– Ты вывалял честь моего рода в грязи и взбунтовал дочь против отца, Иоханес Анхелос. Но мы живём в недоброе время, и я не могу позволить себе заниматься раздорами. Моя дочь мне дорога. Её мольбы меня смягчили. Только от тебя теперь зависит, смогу ли я простить твоё, достойное латинянина, поведение в этой ситуации.
Не веря собственным ушам, я спросил:
– Ты действительно позволишь мне снова встретиться с Анной, твоей дочерью и моей женой?
Он нахмурился.
– Не называй её пока своей женой. Но встретиться с ней и поговорить ты можешь. Да, лучше пусть она сама скажет тебе мои условия. Она дочь своего отца, и я доверяю её рассудку, хотя ты и сумел на какое-то время заморочить ей голову.

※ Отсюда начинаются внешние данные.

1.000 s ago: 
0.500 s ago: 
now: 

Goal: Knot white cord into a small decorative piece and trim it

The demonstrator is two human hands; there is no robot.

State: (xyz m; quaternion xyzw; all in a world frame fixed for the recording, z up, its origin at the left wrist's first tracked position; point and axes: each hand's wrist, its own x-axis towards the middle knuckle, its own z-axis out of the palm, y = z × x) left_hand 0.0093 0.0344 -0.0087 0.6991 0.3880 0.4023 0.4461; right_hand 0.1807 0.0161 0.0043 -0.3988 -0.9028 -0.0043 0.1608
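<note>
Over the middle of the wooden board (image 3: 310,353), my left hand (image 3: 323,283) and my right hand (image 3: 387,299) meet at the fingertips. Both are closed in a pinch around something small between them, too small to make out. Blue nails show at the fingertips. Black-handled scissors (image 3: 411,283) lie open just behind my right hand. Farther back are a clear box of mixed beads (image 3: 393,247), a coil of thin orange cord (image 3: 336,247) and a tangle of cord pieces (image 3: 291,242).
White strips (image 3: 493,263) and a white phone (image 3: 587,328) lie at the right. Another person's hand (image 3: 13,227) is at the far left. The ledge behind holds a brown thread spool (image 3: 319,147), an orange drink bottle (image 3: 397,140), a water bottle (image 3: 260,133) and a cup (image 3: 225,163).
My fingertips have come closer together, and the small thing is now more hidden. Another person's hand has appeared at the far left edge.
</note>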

– Благослови тебя бог, Лукаш Нотарас,– воскликнул я от всей души. – Я плохо подумал о тебе и о твоих намерениях. Но, всё же, ты оказался настоящим Греком.
Смутившись, он улыбнулся и сказал:
– Конечно, я настоящий грек. Надеюсь, что и ты окажешься таковым.
– Когда и где я могу с ней встретиться?– спросил я, чувствуя, как дыхание перехватило у меня в груди при одной мысли об этом.
– Возьми моего коня, если хочешь, и скачи к моему дому прямо сейчас,– сказал он дружелюбно и громко рассмеялся. – Думаю, что моя дочь уже несколько дней ждёт тебя с нетерпением. Впрочем, небольшая разлука полезна вам обоим и лишь слегка вас остудит.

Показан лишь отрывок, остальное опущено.